Tan disuelto como el que más

La calle se quedaba tan vacía como las ciudades del legendario oeste cuando iban a venir los pistoleros. Ni un alma. Faltaban sólo unos cuantos rodanos que la recorrieran empujados por el viento. La gente abandonaba sus ocupaciones, los vigilantes dejaban sus garitos, hasta los inmigrantes intentaron aprovechar la ocasión para saltar la verja. Y fuimos raptados los forofos del fútbol pero también muchos otros a quienes el fútbol les importa habitualmente un pimiento. El caso es que de pronto volvimos a sentir esa españolidad que llevamos siempre aletargada por aquello de la vergüenza o de que no viene a cuento sacarla a relucir. Afloraron banderas en los balcones y se veían camisetas rojas por doquier. Y había un silencio de expectación sacudido de vez en vez por rumores unánimes que señalaban las ocasiones desperdiciadas por el equipo.
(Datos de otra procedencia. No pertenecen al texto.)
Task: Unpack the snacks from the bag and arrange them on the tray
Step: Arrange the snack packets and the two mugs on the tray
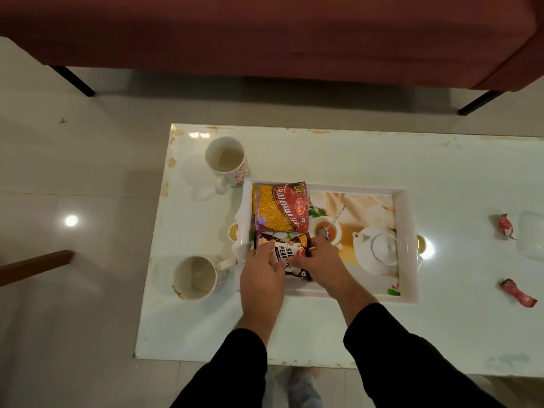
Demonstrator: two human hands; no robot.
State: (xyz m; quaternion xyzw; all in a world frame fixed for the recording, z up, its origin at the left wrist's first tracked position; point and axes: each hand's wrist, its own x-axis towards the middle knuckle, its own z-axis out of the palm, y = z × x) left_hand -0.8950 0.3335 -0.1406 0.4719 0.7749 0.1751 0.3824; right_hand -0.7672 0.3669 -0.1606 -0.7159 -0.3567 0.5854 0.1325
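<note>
Both hands, left hand (263, 272) and right hand (319, 262), hold the salted peanuts packet (290, 254) flat at the tray's (407, 240) near-left corner, touching the bhujia sev packet (279, 207) lying at its far-left corner.

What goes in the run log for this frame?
hands: on peanut packet | tray: sev packet placed | two red packets outside
</note>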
Así hasta que un grito repentino brotó de todas las gargantas con un monosílabo universal que rubricaron saltos, carreras, abrazos y golpes de pecho.

De pronto no todos, pero si muchísimos, éramos uno solo, habíamos diluido nuestras individualidades en esa efervescencia común de la que sólo salíamos de vez en cuando para colocar un chiste o desahogar un suspiro. Los agoreros, que en esta tierra abundamos, apenas abandonaban el alma común para aventurar un fatal desenlace en forma de contragolpe y rebote traicionero, que por fortuna esta vez no se produjo. Y pesa tanto ser un ente individual que alivia mucho esa descarga en la masa, ese ceder nuestro permanente autocontrol para confiar a los demás el grito desbordado, el temblor incontrolable, la locura (que no siempre es tal, sino más bien la cara oculta de nuestra versión más reprimida).

Cada uno fue despertando cuando pudo. Algunos todavía no lo han hecho. La mayoría lo hicimos cuando empezamos a oír los discursos desfondados y faltos de inspiración de nuestros héroes, recibidos como dioses en la plaza de Colón de Madrid. Despertar es volver a ser uno mismo, regresar al rutinario yo. Explicaba Octavio Paz en El laberinto de la soledad que la fiesta popular consiste en diluir las individualidades en la masa colectiva del pueblo para pasar a ser pueblo en vez de individuo. En esto, como en la susceptibilidad para ser hipnotizado, hay grados diferentes: desde el que vive en permanente fiesta, siempre entregado a los sucesivos símbolos que van aflorando cada día, al que no suelta su individualidad ni a tiros y vive permanentemente embarcado en su yo, pase lo que pase en su entorno.

El fútbol es un gran provocador de fiestas. Aún recuerdo las que vivió Albacete en los ascensos de su equipo (sobre todo en el primero) a la máxima categoría. Y también he conocido momentos sublimes, de enorme disolución colectiva, como espectador de los equipos de voleibol femenino y de fútbol sala (de los que tantos parecen olvidarse y no saben lo que se pierden). Pero los medios de comunicación juegan un papel crucial en este juego de fiestas espontáneas y el fútbol vende más que ningún otro deporte. Aquello de ver a la gente apretándose en Colón para celebrar los goles a veces molestaba porque no entendíamos a qué cuento venía, pero surtía en nosotros un efecto contagioso. Las emociones, las grandes emociones, son para los humanos más contagiosas que ningún otro virus. Y en fin, he de reconocer que han sido ratos estupendos, queridos hermanos, españoles todos.